Mike Carey, Vicious Circle, second in a series, a bit more noir than I tend to go for. I enjoyed it, but if I don't get around to reading any more ([personal profile] rysmiel tells me they're not in print in the U.S.) I don't think I'll mind.
ellarien: bookshelves (books)

From: [personal profile] ellarien


Treating the sailing technicalities as technobabble was my approach to O'Brian, too. I can believe that it's accurate, but at least after the first book it's easy not to let it get in the way. I remember that I read the first book and wasn't wild about it. Then I started the second -- and stopped with an effort four or five books later, so that I could ration out the rest at a rate of one a month or so.
liv: Bookshelf labelled: Caution. Hungry bookworm (bookies)
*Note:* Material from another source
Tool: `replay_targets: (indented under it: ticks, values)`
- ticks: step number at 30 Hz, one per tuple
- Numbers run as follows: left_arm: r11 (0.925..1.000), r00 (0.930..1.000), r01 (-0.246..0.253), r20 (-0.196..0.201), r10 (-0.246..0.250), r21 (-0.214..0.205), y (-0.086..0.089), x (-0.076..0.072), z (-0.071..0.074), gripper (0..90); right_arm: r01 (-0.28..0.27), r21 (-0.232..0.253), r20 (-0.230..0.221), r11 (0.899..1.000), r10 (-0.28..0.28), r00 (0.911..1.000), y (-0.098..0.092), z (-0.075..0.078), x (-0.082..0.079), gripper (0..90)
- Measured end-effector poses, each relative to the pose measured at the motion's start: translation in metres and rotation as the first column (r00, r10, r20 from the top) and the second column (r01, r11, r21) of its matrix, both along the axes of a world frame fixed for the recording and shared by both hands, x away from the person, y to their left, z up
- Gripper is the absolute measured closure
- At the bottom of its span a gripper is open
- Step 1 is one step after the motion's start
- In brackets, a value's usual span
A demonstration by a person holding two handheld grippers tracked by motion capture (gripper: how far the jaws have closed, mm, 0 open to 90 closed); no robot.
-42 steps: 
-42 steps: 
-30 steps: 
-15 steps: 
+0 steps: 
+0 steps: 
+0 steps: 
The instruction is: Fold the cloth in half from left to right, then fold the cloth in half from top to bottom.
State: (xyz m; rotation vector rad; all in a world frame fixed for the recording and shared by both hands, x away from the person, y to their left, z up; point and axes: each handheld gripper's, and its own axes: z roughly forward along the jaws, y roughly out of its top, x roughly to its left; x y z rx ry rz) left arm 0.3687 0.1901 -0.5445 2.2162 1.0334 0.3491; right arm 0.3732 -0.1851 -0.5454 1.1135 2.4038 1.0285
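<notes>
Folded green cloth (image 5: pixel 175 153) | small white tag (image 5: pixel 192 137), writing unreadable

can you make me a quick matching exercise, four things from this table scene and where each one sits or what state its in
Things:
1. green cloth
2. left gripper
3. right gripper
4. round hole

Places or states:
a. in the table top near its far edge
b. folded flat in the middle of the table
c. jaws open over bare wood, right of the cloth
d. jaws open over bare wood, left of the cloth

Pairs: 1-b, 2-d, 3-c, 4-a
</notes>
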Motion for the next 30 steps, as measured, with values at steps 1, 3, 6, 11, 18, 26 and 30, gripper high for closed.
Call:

From: [personal profile] liv


I really, really love Golden Witchbreed, though I agree with you that the invented language isn't great. The sequel ruins the book in a quite literal way, it's not one of subjective those things where it goes off in a different direction or just isn't up to the quality of the first.
jesse_the_k: Sketch of pair of hands captioned "If you're OCD and you know it wash your hands" (OCD handwasher)

From: [personal profile] jesse_the_k


You ask whether loyalty to one's friends is behavior particularly common among people on the autistic spectrum. As with many stereotypes, there are social forces at work to support this.

Many neurotypical people project their own bewilderment with autistic body language into the minds of the autistics. While autistic folks may be unable or unwilling to follow the rules regarding eye-gaze, facial expressions, and casual body-contact, that doesn't mean they don't love their friends. And given the hostility many autistics experience--whether it's torment from school peers or "therapeutic interventions" which include electric shocks and pepper sprays--true friends are indeed dear.

I believe true friends are important to all of us, nu?

From: [identity profile] rushthatspeaks.livejournal.com


The Mike Careys are in print in the U.S., just about two books behind.

From: [identity profile] adrian-turtle.livejournal.com


I have mostly brief notes on what I've read in the last couple of months, and the meta-note that I should probably spend more time with books and less with sudoku puzzles and games of Bubblet on my PDA.

While you're thinking in this direction, you may want to download the free version of Mobipocket.
http://www.mobipocket.com/en/DownloadSoft/ProductDetailsReader.asP
Your library seems to have a bunch of mysteries available in that format. I don't know if the file disappears after 2 weeks, but with a library book it would make sense.

I had the same experience with Tom Holt. He used to be outrageously funny, and then the same books stopped working for me. I think I'm just too old to appreciate his humor, like I'm too old to appreciate most knock-knock or elephant jokes. (Only I feel pleasantly mature about the knock-knock jokes, and unpleasantly old about Tom Holt's jokes. YMMV.) It may be a tradeoff for the books I was too young for until the last 5-10 years. (And, of course, those I am still too young for.)

From: [identity profile] mjlayman.livejournal.com


People keep asking Charlie to write a sequel to Singularity Sky and he keeps refusing. He says the science wrote him into a box.